Soy María y tengo 40 años. Mi historia comienza hace muchos años; exactamente, el 1998, cuando dejé de amamantar a mi primer hijo, el cuál nació cuando yo era muy jovencita (tenía 18 años).
Me noté un bulto en la mama derecha, así que concerté cita con una ginecóloga que me dijo que no era nada, que seguramente era de leche y que se disolvería solo. Así que me quedé muy tranquila y seguí con mi vida, pero el bulto jamás desapareció.
Durante el año 2013 empecé a notar presión en el mismo pecho y me asusté. Me sentía desconcertada y no sabía qué hacer, pero opté por callar y no darle importancia hasta que, un año después mientras me duchaba, noté que el bulto que supuestamente no había cambiado en tantos años, había doblado su tamaño.
En ese momento supe con certeza lo que tenía, ya que mi corazón así me lo decía. Pero, nuevamente, callé. Callé por miedo y porque no quería aceptar todo el cambio que eso iba a generar en mi vida y en mi familia.
Además, en ese momento, estaba sumida en un profunda depresión por motivos de salud de mi hijo menor.
Todo ello me llevó a cometer el peor error de mi vida.
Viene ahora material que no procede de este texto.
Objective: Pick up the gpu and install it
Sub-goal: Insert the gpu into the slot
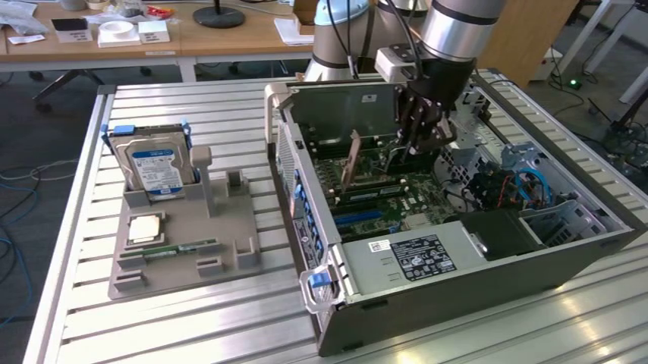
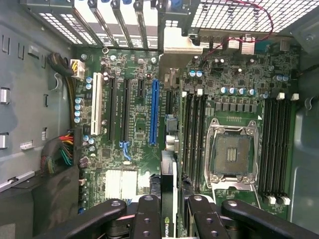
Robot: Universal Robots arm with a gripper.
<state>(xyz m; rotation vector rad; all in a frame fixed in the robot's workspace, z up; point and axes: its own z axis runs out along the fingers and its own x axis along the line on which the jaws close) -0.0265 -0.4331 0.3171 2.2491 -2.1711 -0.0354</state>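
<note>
Closest in the wrist view, the black fingers [image 2: 147, 216] of the gripper [image 2: 172, 201] are pressing in from both sides on the gpu [image 2: 168, 226], so the pincer is clamped on the card. From there the card is showing only its thin edge, with a green logo patch near the fingers. It is running out over the motherboard [image 2: 134, 124] to its silver end bracket [image 2: 177, 42], which is sitting at the row of rear slot covers. The card is lying just beside the long blue slot [image 2: 154, 112], between it and the black memory slots by the CPU socket [image 2: 233, 154]. Whether its lower edge is touching the board I cannot tell.

The exterior view is giving the wider scene. The arm is reaching down into the open computer case [image 1: 456, 303], and the gripper [image 1: 423, 144] is inside it. The gpu [image 1: 354, 159] is standing upright on edge there, a thin tan-looking slab toward the exterior view's left of the fingers. Outside the case, further to that side, a grey holder [image 1: 233, 250] is carrying a hard drive [image 1: 154, 168], a square chip [image 1: 145, 227] and a RAM stick [image 1: 182, 249].
</note>
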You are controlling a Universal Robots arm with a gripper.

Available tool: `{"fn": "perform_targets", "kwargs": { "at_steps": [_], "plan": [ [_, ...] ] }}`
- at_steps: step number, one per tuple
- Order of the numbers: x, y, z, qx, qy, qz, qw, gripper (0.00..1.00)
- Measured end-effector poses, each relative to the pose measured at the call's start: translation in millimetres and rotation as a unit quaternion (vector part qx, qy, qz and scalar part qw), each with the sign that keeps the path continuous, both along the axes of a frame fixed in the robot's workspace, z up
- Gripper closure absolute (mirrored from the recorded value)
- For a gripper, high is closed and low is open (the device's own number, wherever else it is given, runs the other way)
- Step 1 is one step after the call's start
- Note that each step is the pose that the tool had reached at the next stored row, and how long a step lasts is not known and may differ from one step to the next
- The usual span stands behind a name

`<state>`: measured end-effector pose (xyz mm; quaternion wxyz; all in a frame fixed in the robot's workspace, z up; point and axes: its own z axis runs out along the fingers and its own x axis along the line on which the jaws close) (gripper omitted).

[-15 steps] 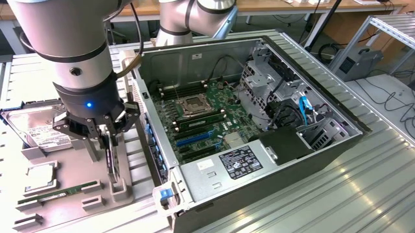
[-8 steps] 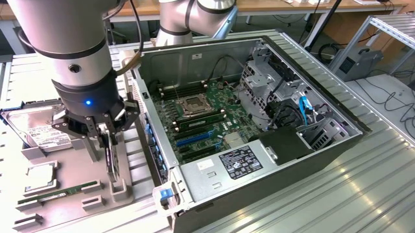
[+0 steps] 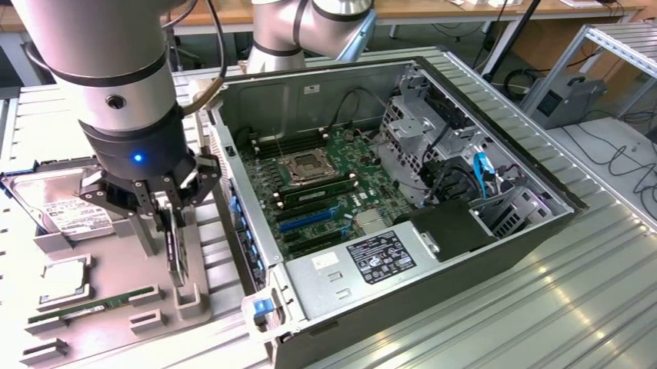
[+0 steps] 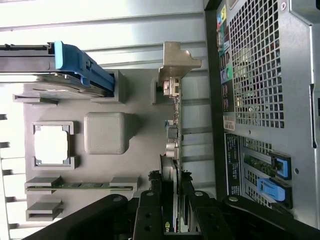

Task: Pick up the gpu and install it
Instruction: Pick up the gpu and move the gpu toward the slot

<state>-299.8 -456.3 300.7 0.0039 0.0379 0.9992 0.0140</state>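
Note:
The gpu (image 3: pixel 177 257) stands on edge in a slot of the grey holder tray (image 3: pixel 113 338), left of the open computer case (image 3: pixel 308 88) in the exterior view. My gripper (image 3: pixel 169 219) reaches down over the card's upper edge. In the wrist view the gpu (image 4: pixel 171 135) shows edge-on, with its silver bracket (image 4: pixel 176 60) at the far end. The gripper (image 4: pixel 172 200) has one black finger (image 4: pixel 150 205) on each side, shut on the card. The card still sits in the holder's end blocks.
The motherboard (image 3: pixel 318 192) with blue expansion slots (image 3: pixel 308 219) lies exposed inside the case. On the tray (image 4: pixel 140 100) rest a hard drive (image 3: pixel 57 204), a CPU (image 3: pixel 64 280) and a green RAM stick (image 3: pixel 88 307). The case's back panel (image 4: pixel 260 100) is beside the tray.

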Motion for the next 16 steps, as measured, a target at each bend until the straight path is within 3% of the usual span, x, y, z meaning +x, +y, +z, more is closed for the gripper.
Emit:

Decidí que dejaría que la enfermedad siguiera su curso mientras disfrutaba con mi familia de todo lo que pudiera, porque pensaba que, tarde o temprano, ya no podría hacerlo.
Siento tener que contar lo que viene ahora, ya puede herir susceptibilidades; lo sé. Pero prometo que lo hago porque es una liberación para mí, ya que esta historia, mi historia real, no he podido contársela a nadie, ni siquiera a mi oncóloga.
Mi pecho siguió enfermando y pasando por todos y cada uno de los síntomas que se detallan en las campañas de prevención. Muy pronto también detecté un bulto en el otro pecho (el izquierdo) y ahí comenzó lo peor, ya que empezó a crecer de una manera descomunal. Llegó el verano de 2016 y sentía unos dolores terribles que cada vez iban a peor. Yo aguantaba lo que podía para que nadie lo notara, pero las noches eran horribles y muchas veces quería que, simplemente, mi corazón dejara de latir para ya no sufrir más.
Diciembre, enero y febrero fueron unos meses de mucho dolor físico, pero sobre todo de un estado mental límite. Seguir llevando la enfermedad oculta era, simplemente, demasiado para mí y sentía que me iba a volver loca. Tenía los nervios destrozados, no dormía y vivía en una soledad inmensa. Que se supiese se estaba convirtiendo en una necesidad de vida o muerte.
El 20 de febrero no había dormido nada ( mi pecho estaba ya ulcerado y hasta sangraba), así que decidí hablar con mi marido, que me llevó a urgencias. Allí, como os podéis imaginar, todos las enfermeras y doctores se quedaron muy impactados al ver mi pecho y el diagnóstico fue prácticamente inmediato: cáncer de mama con metástasis en torax y axilas. Después del TAC también se confirmó la presencia de metástasis en huesos y pulmones.
A día de hoy, voy por el 4º ciclo de quimioterapia. Llevo una vida muy tranquila ya que el tumor se ha reducido muchísimo y no tengo nada de dolor, por lo que puedo hacer vida casi normal, si no fuera por el cansancio.
He vivido este cáncer seguramente muy distinto a cualquier otra mujer. Muchas veces me siento culpable, otras siento mucha pena por mí misma y otras, simplemente, siento que la vida es así y no hay que buscarle otra explicación.
Mi lema hoy en día es que la vida y la muerte son algo natural y hay que aceptarlo serenamente.